**Exercise goal:** For every line in the listing below that contains the word "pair", add one to the tally. State the final number and nothing else.
====
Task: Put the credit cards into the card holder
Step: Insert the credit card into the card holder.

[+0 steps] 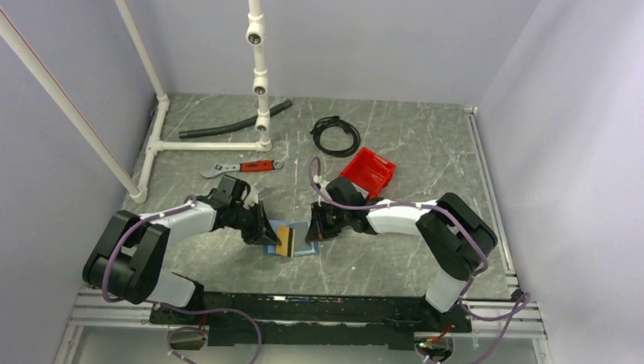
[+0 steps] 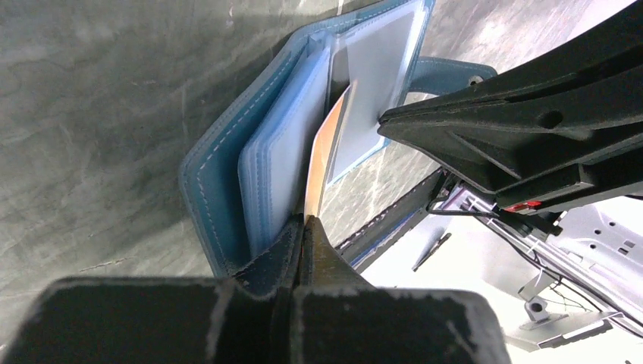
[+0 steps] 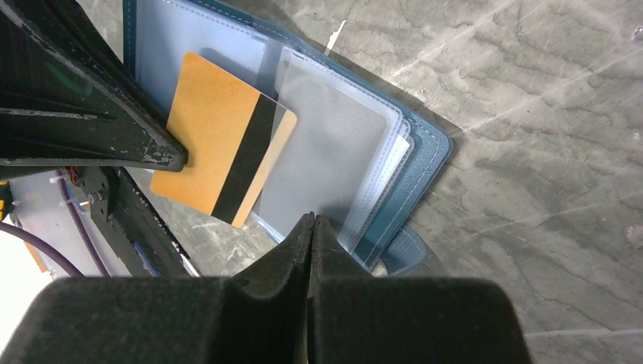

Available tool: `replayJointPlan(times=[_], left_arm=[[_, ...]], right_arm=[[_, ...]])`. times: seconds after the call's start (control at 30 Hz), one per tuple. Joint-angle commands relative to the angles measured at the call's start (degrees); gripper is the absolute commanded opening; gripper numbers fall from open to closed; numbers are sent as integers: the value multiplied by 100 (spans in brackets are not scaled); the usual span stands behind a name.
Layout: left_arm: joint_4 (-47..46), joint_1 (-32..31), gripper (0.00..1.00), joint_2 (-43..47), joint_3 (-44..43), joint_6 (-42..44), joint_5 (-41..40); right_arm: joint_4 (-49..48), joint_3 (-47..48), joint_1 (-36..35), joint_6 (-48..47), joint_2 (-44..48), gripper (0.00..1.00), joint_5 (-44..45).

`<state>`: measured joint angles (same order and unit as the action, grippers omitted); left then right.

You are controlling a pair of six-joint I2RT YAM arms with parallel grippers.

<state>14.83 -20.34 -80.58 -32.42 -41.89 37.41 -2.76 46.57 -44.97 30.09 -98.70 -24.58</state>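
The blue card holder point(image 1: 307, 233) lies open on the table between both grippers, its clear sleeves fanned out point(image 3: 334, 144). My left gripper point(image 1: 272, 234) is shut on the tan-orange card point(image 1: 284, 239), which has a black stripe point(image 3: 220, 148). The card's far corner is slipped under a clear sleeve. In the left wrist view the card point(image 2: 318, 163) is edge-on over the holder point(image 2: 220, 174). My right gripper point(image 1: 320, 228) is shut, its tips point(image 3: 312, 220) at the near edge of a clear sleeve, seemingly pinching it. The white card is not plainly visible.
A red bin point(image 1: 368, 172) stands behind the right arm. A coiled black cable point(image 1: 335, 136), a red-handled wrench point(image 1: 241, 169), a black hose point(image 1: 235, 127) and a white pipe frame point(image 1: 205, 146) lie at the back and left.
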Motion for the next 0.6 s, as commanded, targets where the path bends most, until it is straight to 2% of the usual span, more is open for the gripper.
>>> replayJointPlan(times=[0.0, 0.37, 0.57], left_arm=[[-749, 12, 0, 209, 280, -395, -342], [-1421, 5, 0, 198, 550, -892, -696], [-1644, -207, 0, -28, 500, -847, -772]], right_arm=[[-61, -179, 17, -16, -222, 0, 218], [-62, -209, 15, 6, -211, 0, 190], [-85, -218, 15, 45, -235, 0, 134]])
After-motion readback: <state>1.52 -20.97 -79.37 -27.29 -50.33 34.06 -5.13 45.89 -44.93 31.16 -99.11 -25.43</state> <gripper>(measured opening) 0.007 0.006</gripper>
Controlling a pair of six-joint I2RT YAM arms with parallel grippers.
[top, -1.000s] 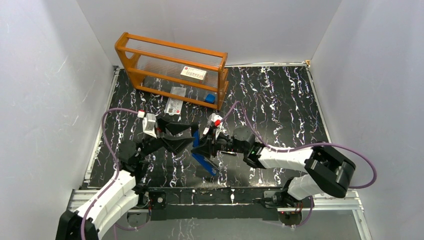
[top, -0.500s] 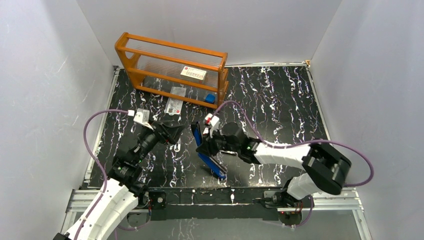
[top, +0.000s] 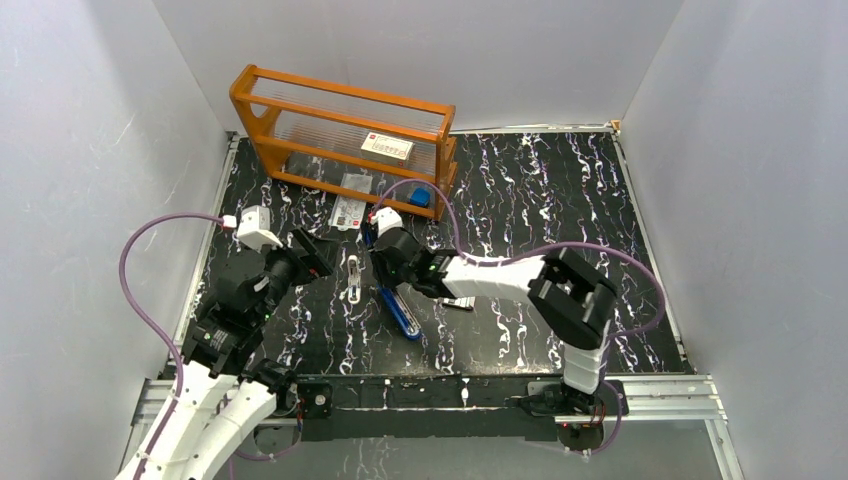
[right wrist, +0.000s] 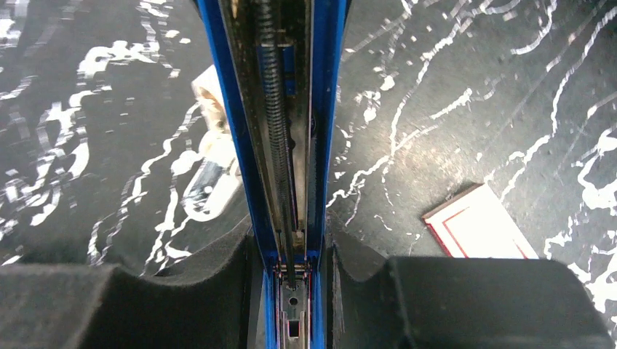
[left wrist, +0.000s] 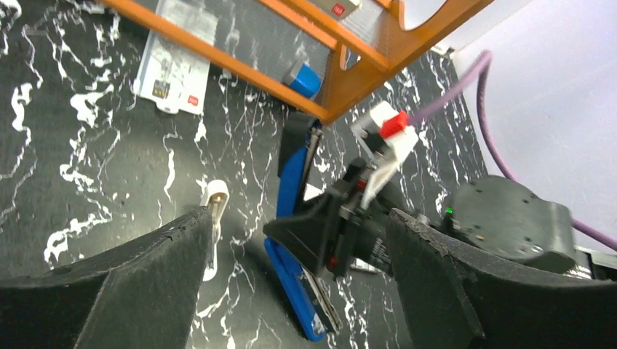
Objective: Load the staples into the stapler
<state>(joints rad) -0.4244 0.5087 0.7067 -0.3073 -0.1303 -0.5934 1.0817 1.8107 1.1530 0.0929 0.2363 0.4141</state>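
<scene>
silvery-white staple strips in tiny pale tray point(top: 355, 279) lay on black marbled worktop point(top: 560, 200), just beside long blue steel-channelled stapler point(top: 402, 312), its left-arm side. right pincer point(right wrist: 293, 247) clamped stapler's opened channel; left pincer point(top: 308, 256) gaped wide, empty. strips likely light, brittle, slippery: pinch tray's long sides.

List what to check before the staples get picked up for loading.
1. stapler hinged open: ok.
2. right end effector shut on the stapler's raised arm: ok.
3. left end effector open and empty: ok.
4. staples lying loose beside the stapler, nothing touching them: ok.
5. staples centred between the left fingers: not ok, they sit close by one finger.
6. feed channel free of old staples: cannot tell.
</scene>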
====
**The completed task:** 2